4. (Alex) For each of the given affine curves $C_0$, find a projective curve $C$ whose affine part is $C_0$. Then find all of the points at infinity on the projective curve $C$.
   1. $3x-7y+5=0$
   2. $x^2+xy-2y^2+x-5y+7=0$
   3. $x^3+x^2y - 3xy^2 - 3y^3+2x^2-x+5=0$

5. (Jenna) For each of the following curves $C$ and points $P$, either find the tangent line to $C$ at $P$ or else verify that $C$ is singular at $P$.

   $C$	$P$
   $y^2=x^3-x$	$(1,0)$
   $X^2+Y^2=Z^2$	$(3:4:5)$
   $x^2+y^4+2xy+2x+2y+1=0$	$(-1,0)$
   $X^3+Y^3+Z^3 = XYZ$	$(1:-1:0)$

6. (Alex) Let $C$ be the cubic curve $u^3+v^3=u+v+1$. In the projective plane, the point $(1:-1:0)$ at infinity lies on this curve. Find rational functoins $x=x(u,v)$ and $y=y(u,v)$ so that $x$ and $y$ satisfy a cubic equation in Weierstrass normal form (i.e., $y^2=x^3+ax^2+bx+c$).

7. (Jeff) Let $C$ be the cubic curve in $\P ^2$ given by
   $$Y^2 Z = X^3 + aX^2Z + bXZ^2 + cZ^3.$$
   Prove that the point $(0:1:0)$ on $C$ is nonsingular.

8. (Jenna) Let $C_1$ and $C_2$ be the cubics given by the following equations:
   $$C_1: x^3+2y^3 - x - 2y = 0,\qquad C_2: 2x^3+y^3 - 2x - y = 0.$$
   Find the nine points of intersection of $C_1$ and $C_2$.

9. (Jennifer) The cubic curve $u^3+v^3=\alpha$ (with $\alpha\neq 0$) has a rational point $(1,-1,0)$ at infinity.

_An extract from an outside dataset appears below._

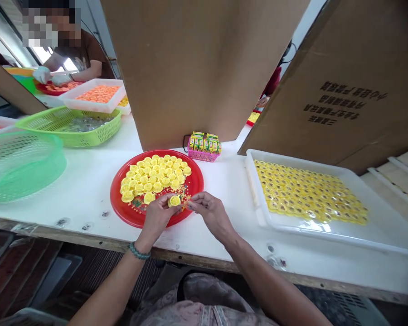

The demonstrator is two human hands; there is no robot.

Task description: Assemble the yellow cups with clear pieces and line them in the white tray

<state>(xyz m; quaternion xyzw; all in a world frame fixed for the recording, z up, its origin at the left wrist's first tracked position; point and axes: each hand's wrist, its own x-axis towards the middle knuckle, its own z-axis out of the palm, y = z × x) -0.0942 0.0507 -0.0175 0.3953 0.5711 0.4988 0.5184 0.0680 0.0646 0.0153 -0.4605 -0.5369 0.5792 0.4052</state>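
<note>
My left hand point(159, 213) is closed on a small round yellow plastic piece point(174, 200), held above the near edge of a round red tray point(123, 216). Beside it, my right hand point(209, 209) is pinched, thumb against fingers, just right of that piece; whatever lies in its fingertips is too small to make out. Many more yellow plastic pieces point(153, 174) are heaped on the tray. Tiny yellow bits point(136, 208) are scattered over the tray's patterned bottom.
At right stands a white tray point(258, 213) of yellow pieces with dark centres. A pink basket point(204, 156) of small boxes sits behind the red tray. Green baskets point(23, 167) lie at left. Cardboard panels point(204, 68) wall the back; beyond, a gloved co-worker point(91, 59) handles orange pieces.
</note>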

Taking this rational point to be $\O$ (the identity element of the group), we can make the points on the curve into a group. Derive a formula for the sum $P_1+P_2$ of two distinct points $P_1=(u_1,v_1)$ and $P_2=(u_2,v_2)$.

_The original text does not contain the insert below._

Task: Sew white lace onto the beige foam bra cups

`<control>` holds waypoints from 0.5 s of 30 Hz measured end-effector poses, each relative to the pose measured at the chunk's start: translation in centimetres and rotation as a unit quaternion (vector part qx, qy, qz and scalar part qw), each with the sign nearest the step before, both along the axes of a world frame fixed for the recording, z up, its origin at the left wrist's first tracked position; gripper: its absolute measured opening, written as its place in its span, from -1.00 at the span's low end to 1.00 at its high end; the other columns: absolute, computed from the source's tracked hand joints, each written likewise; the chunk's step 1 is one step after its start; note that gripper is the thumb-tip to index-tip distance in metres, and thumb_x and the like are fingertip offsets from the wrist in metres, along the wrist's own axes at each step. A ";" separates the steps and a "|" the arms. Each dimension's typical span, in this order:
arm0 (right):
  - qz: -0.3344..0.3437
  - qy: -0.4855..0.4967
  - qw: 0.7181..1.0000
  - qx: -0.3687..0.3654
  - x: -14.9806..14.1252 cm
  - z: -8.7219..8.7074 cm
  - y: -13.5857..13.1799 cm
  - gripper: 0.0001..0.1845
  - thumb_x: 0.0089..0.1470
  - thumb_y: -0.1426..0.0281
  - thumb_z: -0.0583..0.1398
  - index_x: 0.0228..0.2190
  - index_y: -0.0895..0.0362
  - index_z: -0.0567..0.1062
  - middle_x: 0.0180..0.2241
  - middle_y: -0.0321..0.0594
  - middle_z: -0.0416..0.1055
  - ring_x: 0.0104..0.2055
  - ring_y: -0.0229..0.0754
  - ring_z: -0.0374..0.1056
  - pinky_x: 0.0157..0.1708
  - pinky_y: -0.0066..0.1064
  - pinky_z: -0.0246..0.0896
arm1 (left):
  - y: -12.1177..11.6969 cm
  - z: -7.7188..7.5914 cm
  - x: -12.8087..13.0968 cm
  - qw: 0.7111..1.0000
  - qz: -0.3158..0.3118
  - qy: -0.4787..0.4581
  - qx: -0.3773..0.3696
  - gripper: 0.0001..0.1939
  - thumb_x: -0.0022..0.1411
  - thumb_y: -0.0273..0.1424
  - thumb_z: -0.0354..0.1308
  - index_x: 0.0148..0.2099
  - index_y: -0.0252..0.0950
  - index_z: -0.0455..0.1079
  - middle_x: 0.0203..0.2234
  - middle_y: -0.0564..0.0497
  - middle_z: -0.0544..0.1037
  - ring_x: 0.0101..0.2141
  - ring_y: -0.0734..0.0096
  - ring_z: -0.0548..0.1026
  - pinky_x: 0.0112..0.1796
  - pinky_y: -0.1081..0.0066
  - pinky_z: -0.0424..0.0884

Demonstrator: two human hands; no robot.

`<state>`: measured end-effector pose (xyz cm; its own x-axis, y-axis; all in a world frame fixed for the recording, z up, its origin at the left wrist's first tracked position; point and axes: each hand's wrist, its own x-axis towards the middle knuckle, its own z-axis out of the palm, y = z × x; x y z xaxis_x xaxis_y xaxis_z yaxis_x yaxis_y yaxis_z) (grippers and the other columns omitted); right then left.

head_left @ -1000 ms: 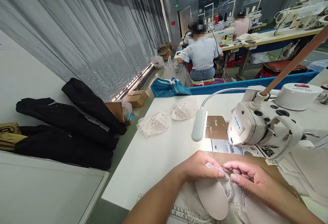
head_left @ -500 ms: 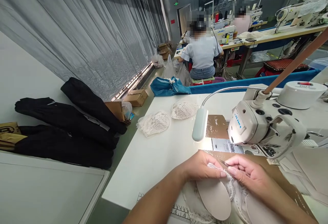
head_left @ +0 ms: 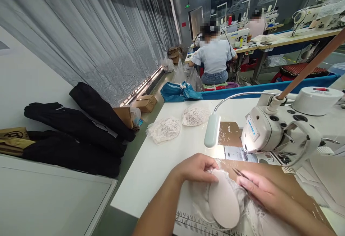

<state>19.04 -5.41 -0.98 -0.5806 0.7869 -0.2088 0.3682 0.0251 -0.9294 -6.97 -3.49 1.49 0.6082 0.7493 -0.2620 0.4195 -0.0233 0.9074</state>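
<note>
My left hand pinches the upper edge of a lace bra piece, thumb on top. A smooth, pale oval bra pad lies over the lace, its top just right of my left thumb. In my right hand is a pair of slim dark tweezers, tips pointing up and left, a little apart from the pad. Gathered lace trim runs below my right hand. Part of the lace is hidden under the pad and hands.
A white sewing machine stands at the right, with a lamp beside its head. Two lace cups lie farther back on the white table. A printed ruler runs along the front. A person sits beyond.
My hands have moved apart. The left has shifted left and turned the pad more upright, while the tweezers have come away from the lace edge and show more fully.
</note>
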 end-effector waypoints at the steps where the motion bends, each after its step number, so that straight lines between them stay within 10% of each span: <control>1: -0.028 0.008 1.000 -0.004 -0.3 -0.1 0.0 -0.58 0.22 0.00 0.04 -0.33 0.07 0.45 -0.26 -0.20 0.46 -0.15 -0.03 0.37 -0.13 -0.31 0.28 | -0.1 -0.1 0.3 1.000 0.000 -0.013 0.001 -0.65 0.05 -0.21 0.31 -0.18 -0.33 0.49 -0.49 0.11 0.36 -0.46 0.52 0.26 -0.43 0.52 0.16; 11: 0.064 0.055 0.995 -0.060 0.5 -1.2 0.5 -0.49 0.10 -0.08 0.09 -0.54 0.10 0.26 -0.54 -0.37 0.11 -0.47 -0.25 0.03 -0.49 -0.40 -0.04 | -0.8 1.3 1.3 0.994 0.071 -0.078 0.014 -0.80 0.11 -0.34 0.27 -0.24 -0.37 0.49 -0.37 0.01 0.50 -0.33 0.41 0.40 -0.28 0.47 0.29; 15: -0.069 -0.028 0.996 0.049 0.3 -0.9 0.7 -0.48 0.17 -0.05 0.00 -0.59 0.07 0.19 -0.55 -0.34 0.12 -0.45 -0.20 0.10 -0.46 -0.39 0.04 | -1.0 1.4 1.8 0.993 0.069 -0.092 0.007 -0.81 0.11 -0.34 0.27 -0.26 -0.38 0.48 -0.39 0.01 0.49 -0.36 0.42 0.39 -0.32 0.48 0.28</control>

10. (Mauro) Verify that if $u$ and $v$ satisfy the relation $u^3+v^3=1$, then the quantities
    $$x = \frac{12}{u+v}$$   and$$\qquad y = 36 \frac{u-v}{u+v}$$
    satisfy the relation $y^2=x^3-432$. We thus obtain a birational transformation $f$ from the curve $u^3+v^3=1$ to the curve $y^2=x^3-432$. Each of these cubic curves can have a group law defined on it. Prove that $f$ is an isomorphism of groups, where the zero element for $y^2=x^3-432$ is the point $(0:1:0)$ and the zero element for $u^3+v^3=1$ is $(1:-1:0)$ (at infinity).